## Work order:
In the entries that follow, the line with "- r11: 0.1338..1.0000" opens the range and the line with "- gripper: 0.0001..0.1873" closes it; repeat that range exactly, both lines included.
(Available data begins)
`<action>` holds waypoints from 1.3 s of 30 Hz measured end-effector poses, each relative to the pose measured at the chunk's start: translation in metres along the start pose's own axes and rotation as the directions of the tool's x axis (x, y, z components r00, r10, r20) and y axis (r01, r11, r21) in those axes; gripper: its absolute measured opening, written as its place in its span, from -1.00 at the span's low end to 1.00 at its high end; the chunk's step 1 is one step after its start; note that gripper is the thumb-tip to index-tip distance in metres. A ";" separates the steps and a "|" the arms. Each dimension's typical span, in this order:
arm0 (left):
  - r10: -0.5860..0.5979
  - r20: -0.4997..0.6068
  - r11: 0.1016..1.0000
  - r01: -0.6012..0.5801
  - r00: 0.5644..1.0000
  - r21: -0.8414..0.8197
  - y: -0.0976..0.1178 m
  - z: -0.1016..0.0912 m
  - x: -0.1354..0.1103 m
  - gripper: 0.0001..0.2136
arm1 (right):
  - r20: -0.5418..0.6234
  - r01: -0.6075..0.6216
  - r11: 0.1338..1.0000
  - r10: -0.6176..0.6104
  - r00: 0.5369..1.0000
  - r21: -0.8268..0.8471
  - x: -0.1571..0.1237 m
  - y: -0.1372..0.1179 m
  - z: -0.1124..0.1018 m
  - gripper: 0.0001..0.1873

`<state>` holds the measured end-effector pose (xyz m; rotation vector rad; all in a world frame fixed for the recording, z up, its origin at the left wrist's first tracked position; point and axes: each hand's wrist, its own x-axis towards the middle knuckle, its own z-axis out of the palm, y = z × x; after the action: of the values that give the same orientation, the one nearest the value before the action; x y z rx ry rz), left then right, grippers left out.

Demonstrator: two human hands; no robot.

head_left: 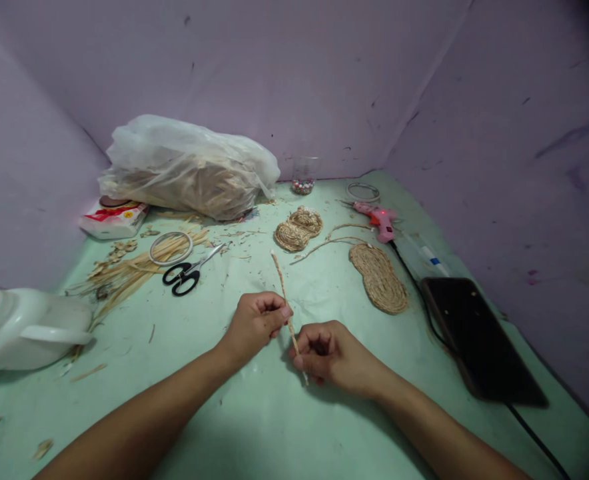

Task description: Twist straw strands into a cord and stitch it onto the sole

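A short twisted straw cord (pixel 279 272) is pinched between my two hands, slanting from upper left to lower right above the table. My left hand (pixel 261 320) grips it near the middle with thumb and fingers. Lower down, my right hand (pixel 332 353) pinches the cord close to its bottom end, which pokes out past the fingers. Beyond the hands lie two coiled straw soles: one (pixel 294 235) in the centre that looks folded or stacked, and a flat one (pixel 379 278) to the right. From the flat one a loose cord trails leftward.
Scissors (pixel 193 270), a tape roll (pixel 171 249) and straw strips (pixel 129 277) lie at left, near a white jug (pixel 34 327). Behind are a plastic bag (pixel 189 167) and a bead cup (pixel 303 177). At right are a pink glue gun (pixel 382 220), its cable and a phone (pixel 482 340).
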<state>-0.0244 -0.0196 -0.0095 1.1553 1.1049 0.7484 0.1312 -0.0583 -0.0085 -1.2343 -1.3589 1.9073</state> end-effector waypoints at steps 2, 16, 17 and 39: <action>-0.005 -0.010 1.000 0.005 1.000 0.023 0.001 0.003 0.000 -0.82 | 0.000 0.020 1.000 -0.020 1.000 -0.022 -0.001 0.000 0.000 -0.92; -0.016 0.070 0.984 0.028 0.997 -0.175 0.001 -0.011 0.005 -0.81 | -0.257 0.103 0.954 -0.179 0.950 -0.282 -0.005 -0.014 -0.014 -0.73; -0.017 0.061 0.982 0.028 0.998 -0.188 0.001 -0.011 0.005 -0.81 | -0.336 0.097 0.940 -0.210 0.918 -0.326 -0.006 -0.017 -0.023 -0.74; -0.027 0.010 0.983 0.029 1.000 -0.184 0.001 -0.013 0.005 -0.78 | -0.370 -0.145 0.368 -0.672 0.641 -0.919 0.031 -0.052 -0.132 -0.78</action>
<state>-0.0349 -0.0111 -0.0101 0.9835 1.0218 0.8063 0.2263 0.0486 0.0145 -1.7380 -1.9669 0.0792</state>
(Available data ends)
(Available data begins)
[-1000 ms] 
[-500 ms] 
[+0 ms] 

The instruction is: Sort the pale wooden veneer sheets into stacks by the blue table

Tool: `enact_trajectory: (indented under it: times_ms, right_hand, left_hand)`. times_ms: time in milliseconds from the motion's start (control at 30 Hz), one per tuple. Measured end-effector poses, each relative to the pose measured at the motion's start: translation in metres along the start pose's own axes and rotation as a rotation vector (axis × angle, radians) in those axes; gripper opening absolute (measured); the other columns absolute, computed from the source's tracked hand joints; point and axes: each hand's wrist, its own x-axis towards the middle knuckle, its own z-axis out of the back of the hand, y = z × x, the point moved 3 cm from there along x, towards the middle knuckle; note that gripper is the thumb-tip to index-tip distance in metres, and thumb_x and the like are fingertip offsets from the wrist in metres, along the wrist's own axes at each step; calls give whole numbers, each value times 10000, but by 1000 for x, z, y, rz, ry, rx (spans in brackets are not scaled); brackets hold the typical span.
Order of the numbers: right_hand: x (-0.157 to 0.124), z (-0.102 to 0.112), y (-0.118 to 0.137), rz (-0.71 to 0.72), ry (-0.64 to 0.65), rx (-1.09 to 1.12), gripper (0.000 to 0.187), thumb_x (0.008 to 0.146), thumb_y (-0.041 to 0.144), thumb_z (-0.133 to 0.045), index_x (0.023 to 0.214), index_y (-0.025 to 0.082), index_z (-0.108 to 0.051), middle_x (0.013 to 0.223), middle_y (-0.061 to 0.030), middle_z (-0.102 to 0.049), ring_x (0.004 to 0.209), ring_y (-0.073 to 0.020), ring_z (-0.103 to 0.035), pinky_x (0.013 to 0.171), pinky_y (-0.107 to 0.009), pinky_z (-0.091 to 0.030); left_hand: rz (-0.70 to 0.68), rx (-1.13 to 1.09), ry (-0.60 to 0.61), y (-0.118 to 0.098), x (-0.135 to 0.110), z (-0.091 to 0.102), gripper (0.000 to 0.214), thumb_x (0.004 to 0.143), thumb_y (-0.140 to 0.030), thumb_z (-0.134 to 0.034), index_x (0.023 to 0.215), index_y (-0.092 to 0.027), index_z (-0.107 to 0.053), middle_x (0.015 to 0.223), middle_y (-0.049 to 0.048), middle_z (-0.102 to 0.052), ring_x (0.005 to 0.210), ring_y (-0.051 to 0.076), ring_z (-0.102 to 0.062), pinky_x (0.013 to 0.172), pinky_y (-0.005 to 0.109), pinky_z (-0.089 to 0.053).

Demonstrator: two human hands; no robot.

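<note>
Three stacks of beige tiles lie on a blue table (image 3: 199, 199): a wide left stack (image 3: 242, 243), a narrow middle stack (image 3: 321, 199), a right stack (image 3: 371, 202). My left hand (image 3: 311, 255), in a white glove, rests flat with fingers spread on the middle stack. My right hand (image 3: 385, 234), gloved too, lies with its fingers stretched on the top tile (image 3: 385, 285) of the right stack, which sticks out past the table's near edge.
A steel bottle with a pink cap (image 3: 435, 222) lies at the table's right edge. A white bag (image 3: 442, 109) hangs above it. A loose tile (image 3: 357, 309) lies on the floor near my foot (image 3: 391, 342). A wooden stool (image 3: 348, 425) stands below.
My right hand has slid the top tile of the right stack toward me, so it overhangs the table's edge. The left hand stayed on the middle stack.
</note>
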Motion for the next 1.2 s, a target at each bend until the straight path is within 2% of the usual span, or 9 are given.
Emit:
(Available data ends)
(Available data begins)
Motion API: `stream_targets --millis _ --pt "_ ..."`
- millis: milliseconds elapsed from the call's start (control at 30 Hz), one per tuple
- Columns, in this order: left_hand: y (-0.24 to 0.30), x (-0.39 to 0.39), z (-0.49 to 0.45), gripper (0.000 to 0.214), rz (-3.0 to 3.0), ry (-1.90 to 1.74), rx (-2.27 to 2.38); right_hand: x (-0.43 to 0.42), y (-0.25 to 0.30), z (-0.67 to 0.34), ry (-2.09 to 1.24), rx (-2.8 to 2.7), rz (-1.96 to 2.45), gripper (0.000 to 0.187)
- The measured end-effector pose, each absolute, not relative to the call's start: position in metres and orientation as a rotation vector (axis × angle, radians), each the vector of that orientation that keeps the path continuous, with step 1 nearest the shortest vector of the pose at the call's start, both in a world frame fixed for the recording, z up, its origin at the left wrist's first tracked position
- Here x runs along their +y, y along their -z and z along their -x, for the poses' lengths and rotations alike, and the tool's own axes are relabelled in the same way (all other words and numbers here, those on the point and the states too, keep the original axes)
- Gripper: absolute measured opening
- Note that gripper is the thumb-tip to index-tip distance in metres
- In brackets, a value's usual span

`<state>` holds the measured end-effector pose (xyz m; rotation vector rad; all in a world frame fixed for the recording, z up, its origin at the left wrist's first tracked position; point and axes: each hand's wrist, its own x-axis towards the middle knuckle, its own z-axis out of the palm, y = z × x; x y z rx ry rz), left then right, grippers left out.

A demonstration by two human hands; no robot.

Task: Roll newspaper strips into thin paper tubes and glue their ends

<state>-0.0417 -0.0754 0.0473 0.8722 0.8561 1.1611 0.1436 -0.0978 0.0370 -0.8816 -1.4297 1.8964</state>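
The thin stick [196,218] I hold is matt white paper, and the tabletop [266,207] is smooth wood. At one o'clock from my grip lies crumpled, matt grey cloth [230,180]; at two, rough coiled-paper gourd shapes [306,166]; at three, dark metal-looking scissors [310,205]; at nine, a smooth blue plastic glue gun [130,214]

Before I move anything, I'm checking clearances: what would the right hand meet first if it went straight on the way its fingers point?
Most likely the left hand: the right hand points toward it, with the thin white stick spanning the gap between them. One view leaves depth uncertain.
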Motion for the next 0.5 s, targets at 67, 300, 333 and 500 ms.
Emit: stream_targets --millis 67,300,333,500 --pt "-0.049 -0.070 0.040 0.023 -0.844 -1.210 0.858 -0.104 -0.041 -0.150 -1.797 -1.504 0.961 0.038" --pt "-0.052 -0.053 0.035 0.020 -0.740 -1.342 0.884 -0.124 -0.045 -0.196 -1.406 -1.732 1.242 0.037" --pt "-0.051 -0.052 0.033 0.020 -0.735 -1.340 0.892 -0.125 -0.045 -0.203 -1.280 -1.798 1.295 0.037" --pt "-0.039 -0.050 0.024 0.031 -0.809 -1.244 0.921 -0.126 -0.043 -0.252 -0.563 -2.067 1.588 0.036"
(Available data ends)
## Written reply:
  - r11: 0.1338..1.0000
  - r10: -0.6176..0.6104
  - r00: 0.5369..1.0000
  - r21: -0.8268..0.8471
  - x: -0.1571..0.1237 m
  - y: -0.1372..0.1179 m
  - z: -0.1124..0.1018 m
  - gripper: 0.0001..0.1873

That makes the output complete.